Honorable Mention 2009 FTF Teen Travel Writing Scholarship

I picked up my bag, and of course my phone and told my parents I would be back soon. After that, I was off. Off to see parts of the world that I hadn’t seen before. It was hard to believe that my aforesaid journey would deeply affect the course of my thinking which may give a new turn to my life. I have to admit that it was scary being on the bus alone. I’ve been on buses before, but this bus journey indicated my freedom. It showed me that I was an adult, that all that mattered was what I thought. Not knowing where I was going made me have courage and take a stand to make my own decisions.

I saw many different people on the bus ride, some rich, walking fast, keeping their heads held high; those who knew where they were going and what they were doing. I thought about how sure and confident they were, being able to stand on their own, not needing anyone’s support. I saw white collar workers, well-dressed, neat and clean. I also saw people doing manual jobs with their soiled hands and earning their livelihood by the sweat of their brow. They were not affluent but were quite dignified in their bearing.

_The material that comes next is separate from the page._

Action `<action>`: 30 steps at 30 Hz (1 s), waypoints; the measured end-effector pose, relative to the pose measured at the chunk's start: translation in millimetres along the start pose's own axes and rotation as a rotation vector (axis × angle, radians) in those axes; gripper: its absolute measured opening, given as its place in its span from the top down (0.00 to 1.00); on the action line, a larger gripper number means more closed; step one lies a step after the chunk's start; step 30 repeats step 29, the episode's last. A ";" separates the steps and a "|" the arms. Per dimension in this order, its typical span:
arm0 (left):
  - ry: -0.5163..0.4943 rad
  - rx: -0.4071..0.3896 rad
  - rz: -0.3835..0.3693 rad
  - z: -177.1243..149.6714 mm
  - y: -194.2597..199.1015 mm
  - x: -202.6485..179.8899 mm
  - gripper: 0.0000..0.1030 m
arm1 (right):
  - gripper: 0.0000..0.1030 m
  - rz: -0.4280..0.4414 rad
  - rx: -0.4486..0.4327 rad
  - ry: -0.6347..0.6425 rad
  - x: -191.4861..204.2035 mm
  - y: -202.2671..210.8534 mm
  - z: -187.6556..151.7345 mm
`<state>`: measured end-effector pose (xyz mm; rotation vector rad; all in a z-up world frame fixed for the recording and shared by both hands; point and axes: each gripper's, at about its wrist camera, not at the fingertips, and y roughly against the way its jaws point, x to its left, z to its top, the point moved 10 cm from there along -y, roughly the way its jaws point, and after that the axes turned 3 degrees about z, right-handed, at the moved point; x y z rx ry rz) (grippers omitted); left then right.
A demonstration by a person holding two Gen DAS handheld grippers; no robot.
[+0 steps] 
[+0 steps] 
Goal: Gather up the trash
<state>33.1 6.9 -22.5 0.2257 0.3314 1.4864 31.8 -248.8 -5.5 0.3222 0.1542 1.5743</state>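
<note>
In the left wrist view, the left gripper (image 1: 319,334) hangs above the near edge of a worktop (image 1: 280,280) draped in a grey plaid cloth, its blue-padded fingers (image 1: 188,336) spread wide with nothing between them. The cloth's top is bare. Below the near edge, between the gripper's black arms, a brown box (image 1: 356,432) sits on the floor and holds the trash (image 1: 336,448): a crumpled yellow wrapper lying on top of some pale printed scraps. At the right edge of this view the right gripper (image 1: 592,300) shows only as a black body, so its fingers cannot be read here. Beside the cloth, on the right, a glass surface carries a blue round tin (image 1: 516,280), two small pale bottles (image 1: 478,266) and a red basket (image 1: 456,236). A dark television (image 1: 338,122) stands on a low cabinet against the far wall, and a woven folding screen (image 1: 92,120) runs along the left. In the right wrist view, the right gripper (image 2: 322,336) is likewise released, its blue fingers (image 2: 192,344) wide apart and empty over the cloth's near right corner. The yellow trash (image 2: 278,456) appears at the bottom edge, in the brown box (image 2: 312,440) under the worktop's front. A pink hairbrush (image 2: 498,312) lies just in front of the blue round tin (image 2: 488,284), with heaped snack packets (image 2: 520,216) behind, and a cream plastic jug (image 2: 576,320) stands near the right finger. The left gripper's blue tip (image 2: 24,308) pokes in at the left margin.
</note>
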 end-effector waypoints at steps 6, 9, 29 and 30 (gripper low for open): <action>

When it came for the bus to stop at its last stop, I got off and walked down to the New York City Subway. There, in the station I saw other types of people. Some had no legs, no arms, and some made money by pleading on the train. Helplessness was written large on their faces; they did not know where their next bread would come from. These kind of people depended on others to know what they would be eating that night. I wondered how one route we take can change our entire life. I had never seen this kind of environment before because I was being taken care of by my parents. I saw the kind of struggles one has to face in this world.

On my way home, I stopped at a store nearby and got an application for a job. I was motivated to make my life the way I want it to be, and know that if anything went wrong, that I wouldn’t blame anyone else. Being on the bus made me see how blinded I was to not being able to notice the hardships one must go through, and to know that nothing comes for granted.